Maintaining FC with Ozonator

H

henry89056

Will preface by saying, I am just finishing a multi-day shock process to clear pool of algae due to some neglect on my part through the winter. Pool is sparkling clean now with FC loss around 1ppm for past 2 nights when performing the nightly loss test. Thank goodness for TFP. Thought I'd never get it all gone. Also added 50ppm borates to help maintenance.

A couple relevant details before the subject questions. Last year, we opened a 25,000 gallon plaster pool with natural sandstone coping and decorative rock waterfall, 2.5 Jandy VSP, Del Ozone Eclipse 4 Ozonator (50k gal "primary"), Pentair 320 Chlorinator (takes about 8 tabs) which is currently configured to feed water from the bottom. The pool builder recommended the in-line chlorinator and ozonator (wasn't my idea). I attached pictures of the Chlorinator and Ozonator to the post.

In non-BBB operation (e.g. relying on the 320 Chlorinator) I have a hard time keeping enough residual chlorine in the pool. Last summer, a typical measurement was around 1ppm (clearly it vacillates day-to-day, but this is a rough moving average). I thought the added daily ozone would help, but clearly I was mistaken (hence the algae mess I've fought over the past 3-4 days).

I am wondering a few things about my current sanitizing setup:
1) would having such a large ozonator attached to the sanitation system account for my inability to maintain FC (again, relying only on the 320)?
2) should the Pentair 320 Chlorinator be sufficient to maintain residual chlorine (with or without the Ozonator)?
3) is it worth - perhaps - considering selling the Del Ozone unit (less than 1 year old and should have a long life left)?
4) given I sometimes travel for days at a time, would complimenting (or replacing) the Ozonator/Pentair 320 with a SWG make sense for maintenance purposes? Also in light of natural rock and potential corrosive affects?

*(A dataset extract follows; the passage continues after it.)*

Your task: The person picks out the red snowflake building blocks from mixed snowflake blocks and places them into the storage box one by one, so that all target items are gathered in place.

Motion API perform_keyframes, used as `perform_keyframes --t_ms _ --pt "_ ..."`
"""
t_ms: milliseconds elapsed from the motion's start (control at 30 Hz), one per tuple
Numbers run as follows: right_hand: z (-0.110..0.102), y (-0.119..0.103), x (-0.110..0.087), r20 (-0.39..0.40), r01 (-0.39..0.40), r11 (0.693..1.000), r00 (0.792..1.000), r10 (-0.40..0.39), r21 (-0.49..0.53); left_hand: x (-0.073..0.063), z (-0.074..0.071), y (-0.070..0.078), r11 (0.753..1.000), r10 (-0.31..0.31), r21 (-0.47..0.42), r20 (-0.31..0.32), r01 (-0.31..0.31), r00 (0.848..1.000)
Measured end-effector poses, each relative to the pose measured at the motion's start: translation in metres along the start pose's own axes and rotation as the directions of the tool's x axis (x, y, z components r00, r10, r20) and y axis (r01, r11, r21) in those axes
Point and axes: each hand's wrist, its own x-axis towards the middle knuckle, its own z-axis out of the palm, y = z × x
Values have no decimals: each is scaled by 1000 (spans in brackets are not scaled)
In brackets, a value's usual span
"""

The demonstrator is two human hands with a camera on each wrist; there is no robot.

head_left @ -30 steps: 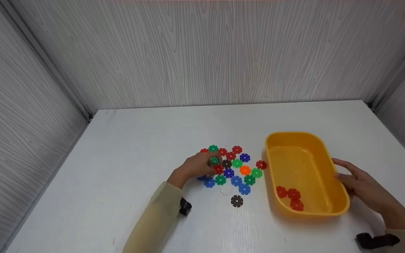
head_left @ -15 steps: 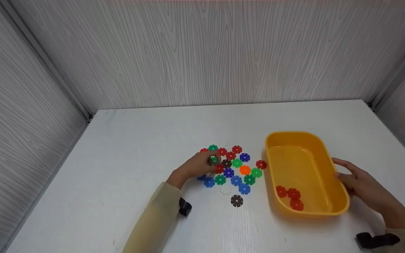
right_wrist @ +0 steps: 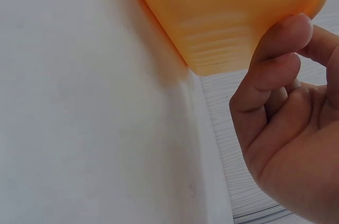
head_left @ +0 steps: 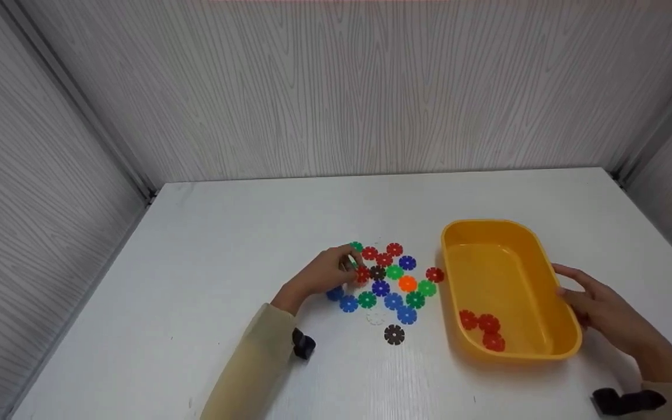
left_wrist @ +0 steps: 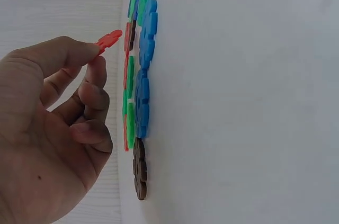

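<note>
My left hand (head_left: 329, 270) pinches a red snowflake disc (left_wrist: 109, 39) between thumb and forefinger, its other fingers loosely curled in the left wrist view. That disc shows at the fingertips in the head view, close over a spread of flat notched discs in several colours, including an orange disc (head_left: 408, 284) and a dark brown disc (head_left: 394, 335). The hand hides part of a green one. My right hand (head_left: 607, 309) holds the right side of a yellow plastic tray (head_left: 450, 274), thumb at the rim and curled fingers against the outer wall. Three red discs (head_left: 489, 324) lie inside.
All stands on a white table (head_left: 225, 245), enclosed by grey wood-grain panels (head_left: 336, 87) at the back and sides. A red disc (head_left: 434, 275) lies right beside the tray's left wall. A clear disc (head_left: 375, 318) is faint against the tabletop.
My left hand has shifted slightly left and up, and the red disc at its fingertips has come up from its place among the others. The right hand and tray stay in place.
</note>
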Motion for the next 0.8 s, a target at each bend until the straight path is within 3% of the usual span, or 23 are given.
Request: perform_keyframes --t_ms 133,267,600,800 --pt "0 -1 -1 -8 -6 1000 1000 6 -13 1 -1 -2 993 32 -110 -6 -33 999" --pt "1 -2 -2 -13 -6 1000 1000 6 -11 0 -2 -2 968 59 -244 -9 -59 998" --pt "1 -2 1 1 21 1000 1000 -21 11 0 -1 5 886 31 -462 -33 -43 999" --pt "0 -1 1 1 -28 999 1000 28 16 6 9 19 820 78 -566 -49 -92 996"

I realize I'm fishing with a net here and know this post covers a lot of ground in terms of potential responses. I guess I am more looking for opinions on what to do - if anything? Would you tweak, amend, overhaul this setup in favor of something else? And assuming I can't be around 100% of the time and reliably perform BBB method?

Any suggestions would be helpful.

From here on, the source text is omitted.